═════ Collected data ═════
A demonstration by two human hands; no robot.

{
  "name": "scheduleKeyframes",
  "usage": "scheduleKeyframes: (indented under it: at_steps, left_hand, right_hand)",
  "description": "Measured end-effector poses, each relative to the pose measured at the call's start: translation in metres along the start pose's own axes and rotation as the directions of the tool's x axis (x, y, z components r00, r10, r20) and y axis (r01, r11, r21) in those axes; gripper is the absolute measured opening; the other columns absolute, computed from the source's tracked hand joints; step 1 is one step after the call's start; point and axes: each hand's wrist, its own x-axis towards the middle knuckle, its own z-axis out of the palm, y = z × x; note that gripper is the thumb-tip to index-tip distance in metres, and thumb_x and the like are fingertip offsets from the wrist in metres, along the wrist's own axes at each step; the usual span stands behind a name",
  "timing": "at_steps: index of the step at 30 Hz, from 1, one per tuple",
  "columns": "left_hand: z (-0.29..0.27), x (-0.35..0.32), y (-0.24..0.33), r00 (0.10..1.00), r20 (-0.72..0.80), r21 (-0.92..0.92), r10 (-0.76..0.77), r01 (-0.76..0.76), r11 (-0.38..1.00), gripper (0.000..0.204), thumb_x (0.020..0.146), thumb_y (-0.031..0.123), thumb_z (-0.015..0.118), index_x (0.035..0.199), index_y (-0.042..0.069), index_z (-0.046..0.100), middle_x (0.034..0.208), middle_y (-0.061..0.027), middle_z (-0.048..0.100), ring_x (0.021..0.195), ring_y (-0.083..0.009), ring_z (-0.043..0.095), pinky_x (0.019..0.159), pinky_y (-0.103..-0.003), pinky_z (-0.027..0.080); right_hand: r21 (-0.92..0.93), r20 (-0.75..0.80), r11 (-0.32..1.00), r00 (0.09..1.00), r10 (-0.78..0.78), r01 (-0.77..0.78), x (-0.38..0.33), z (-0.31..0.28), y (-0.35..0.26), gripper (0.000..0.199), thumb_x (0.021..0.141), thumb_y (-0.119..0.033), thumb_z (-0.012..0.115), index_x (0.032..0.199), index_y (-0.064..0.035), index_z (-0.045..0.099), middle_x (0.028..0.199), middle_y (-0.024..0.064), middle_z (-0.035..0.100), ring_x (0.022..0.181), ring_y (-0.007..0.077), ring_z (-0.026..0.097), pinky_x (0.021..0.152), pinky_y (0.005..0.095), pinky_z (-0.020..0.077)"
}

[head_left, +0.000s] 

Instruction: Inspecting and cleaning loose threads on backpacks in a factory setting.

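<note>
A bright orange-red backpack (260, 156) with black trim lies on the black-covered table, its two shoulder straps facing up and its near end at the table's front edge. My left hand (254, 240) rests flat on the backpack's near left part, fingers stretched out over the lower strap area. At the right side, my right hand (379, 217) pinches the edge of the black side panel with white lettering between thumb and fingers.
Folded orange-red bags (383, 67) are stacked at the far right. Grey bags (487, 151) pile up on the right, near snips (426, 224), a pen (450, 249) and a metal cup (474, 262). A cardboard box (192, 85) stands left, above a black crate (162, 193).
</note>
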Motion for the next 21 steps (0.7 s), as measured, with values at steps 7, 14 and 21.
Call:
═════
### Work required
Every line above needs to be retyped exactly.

### Answer
A demonstration by two human hands; no robot.

{
  "name": "scheduleKeyframes",
  "usage": "scheduleKeyframes: (indented under it: at_steps, left_hand, right_hand)",
  "description": "Measured end-effector poses, each relative to the pose measured at the call's start: translation in metres along the start pose's own axes and rotation as the directions of the tool's x axis (x, y, z components r00, r10, r20) and y axis (r01, r11, r21) in those axes; gripper is the absolute measured opening; the other columns absolute, computed from the source's tracked hand joints; step 1 is one step after the call's start; point and axes: each hand's wrist, its own x-axis towards the middle knuckle, its own z-axis out of the palm, y = z × x; note that gripper is the thumb-tip to index-tip distance in metres, and thumb_x and the like are fingertip offsets from the wrist in metres, along the wrist's own axes at each step; the usual span stands behind a name",
  "timing": "at_steps: index of the step at 30 Hz, from 1, one per tuple",
  "columns": "left_hand: z (-0.29..0.27), x (-0.35..0.32), y (-0.24..0.33), r00 (0.10..1.00), r20 (-0.72..0.80), r21 (-0.92..0.92), r10 (-0.76..0.77), r01 (-0.76..0.76), r11 (-0.38..1.00), gripper (0.000..0.204), thumb_x (0.020..0.146), thumb_y (-0.031..0.123), thumb_z (-0.015..0.118), index_x (0.035..0.199), index_y (-0.042..0.069), index_z (-0.046..0.100), middle_x (0.034..0.208), middle_y (-0.061..0.027), middle_z (-0.048..0.100), ring_x (0.021..0.195), ring_y (-0.083..0.009), ring_z (-0.043..0.095), pinky_x (0.019..0.159), pinky_y (-0.103..-0.003), pinky_z (-0.027..0.080); right_hand: r21 (-0.92..0.93), r20 (-0.75..0.80), r11 (-0.32..1.00), r00 (0.09..1.00), r10 (-0.78..0.78), r01 (-0.77..0.78), x (-0.38..0.33), z (-0.31..0.28), y (-0.35..0.26), gripper (0.000..0.199), thumb_x (0.021..0.141), thumb_y (-0.119..0.033), thumb_z (-0.012..0.115), index_x (0.032..0.199), index_y (-0.064..0.035), index_z (-0.045..0.099), middle_x (0.028..0.199), middle_y (-0.024..0.064), middle_z (-0.035..0.100), ring_x (0.022..0.181), ring_y (-0.007..0.077), ring_z (-0.026..0.097), pinky_x (0.021..0.152), pinky_y (0.005..0.095), pinky_z (-0.020..0.077)"
}

[head_left, +0.000s] 

Instruction: Inspecting and cleaning loose threads on backpacks in a factory setting.

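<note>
A bright orange-red backpack (260, 156) with black trim lies on the black-covered table, its two shoulder straps facing up and its near end at the table's front edge. My left hand (254, 240) rests flat on the backpack's near left part, fingers stretched out over the lower strap area. At the right side, my right hand (379, 217) pinches the edge of the black side panel with white lettering between thumb and fingers.
Folded orange-red bags (383, 67) are stacked at the far right. Grey bags (487, 151) pile up on the right, near snips (426, 224), a pen (450, 249) and a metal cup (474, 262). A cardboard box (192, 85) stands left, above a black crate (162, 193).
</note>
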Motion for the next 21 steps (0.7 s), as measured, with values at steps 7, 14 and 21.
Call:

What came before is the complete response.